O governo reformista do presidente João Goulart ficou tão impressionado com o sucesso do método de Freire que resolveu estendê-lo a todo o país. Em 1963, foram treinados coordenadores para administrar 20000 (vinte mil) círculos de alfabetização, com o objetivo de ensinar 2 milhões de pessoas a ler e escrever.

Era um tempo de grande mobilização social nas áreas rurais. Cerca de 1300 novos sindicatos rurais foram organizados. Em Pernambuco, quase 250000 (duzentos e cinquenta mil) cortadores de cana entraram em greve, pela primeira vez. A população rural aprendia a ler, escrever, votar, organizar-se, manifestar-se e fazer greve.

Esse rumo de eventos alarmou as elites conservadoras do país, e o resultado foi o golpe militar de Primeiro de Abril de 1964, ou 31 de Março, como preferiam comemorar os militares, porque a data exata do golpe era o dia mentira.

Paulo Freire foi preso e exilado, outros países beneficiaram-se de seus métodos, enquanto a educação brasileira estagnava. Quando o regime militar chegou ao fim, em 1985, contava com grandes índices de analfabetismo. Em 1988, em uma das mais importantes conquistas da nova Constituição, os analfabetos finalmente adquiriram o direito de votar.”

Sue Branford e Jan Rocha em Rompendo a Cerca. Ed Casa Amarela. Pg. 157.


BIOGRAFIAS DA RESISTÊNCIA

MEMÓRIAS DA DITADURA – Paulo Reglus Neves Freire, educador brasileiro reconhecido internacionalmente por sua práxis educativa. Ficou conhecido por ter desenvolvido um método inovador de alfabetização, que o tornou uma inspiração para gerações de professores, principalmente na América Latina e na África. Seu método conquistou muitos adeptos entre pedagogos, cientistas sociais, teólogos e militantes políticos.

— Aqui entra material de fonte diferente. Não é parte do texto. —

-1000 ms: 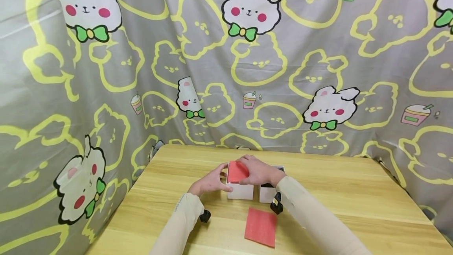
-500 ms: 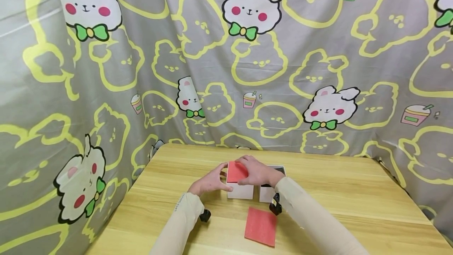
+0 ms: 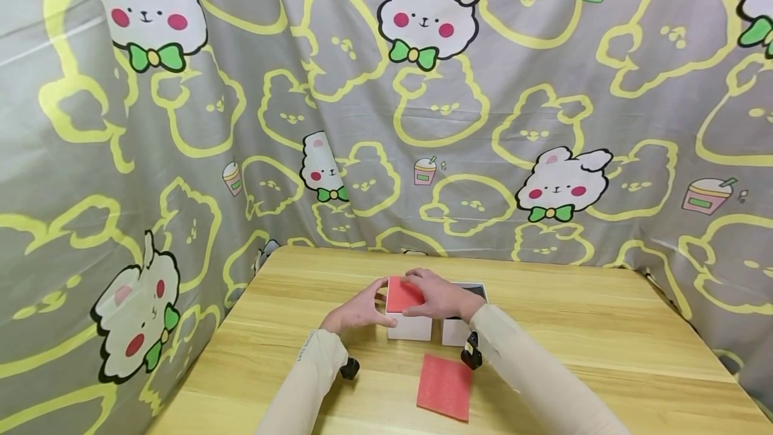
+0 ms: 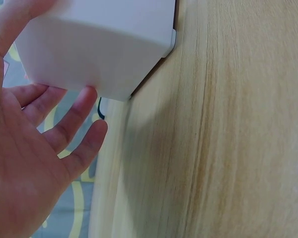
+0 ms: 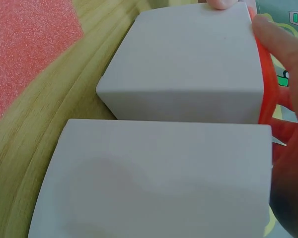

A coragem de colocar em prática um trabalho de educação libertadora, que identifica a alfabetização com um processo de conscientização, fez de Freire um dos primeiros brasileiros a serem exilados pela ditadura militar. Acusado de subversão e preso em 1964, durante 72 dias, partiu para o exílio no Chile, onde trabalhou por cinco anos no Instituto de Capacitação e Investigação em Reforma Agrária (Icira) e escreveu seu principal livro: “Pedagogia do oprimido” (1968). Freire ainda passou por Estados Unidos e Suíça. Nesse período, prestou consultoria educacional a governos de países pobres, a maioria no continente africano.

Em 1980, Paulo Freire retornou ao Brasil e filiou-se ao Partido dos Trabalhadores (PT). Em 1989, assumiu a Secretaria Municipal de Educação de São Paulo, na gestão de Luíza Erundina. Nos anos seguintes, escreveu dois livros considerados fundamentais em sua obra: “Pedagogia da esperança” (1992) e “À sombra desta mangueira” (1995).

Freire lecionou na Universidade Estadual de Campinas (Unicamp) e na Pontifícia Universidade Católica de São Paulo (PUC-SP), e recebeu o título de doutor Honoris Causa por 27 universidades, além de homenagens e prêmios internacionais. Em 2012, foi criada a lei que declarou Paulo Freire patrono da educação brasileira.

Casou-se duas vezes: com a professora primária Elza Maia Costa Oliveira, mãe de seus cinco filhos e falecida em 1986; e Ana Maria Araújo Freire, uma ex-aluna. Freire morreu no dia 2 de maio de 1997 em São Paulo, vítima de um infarto agudo do miocárdio.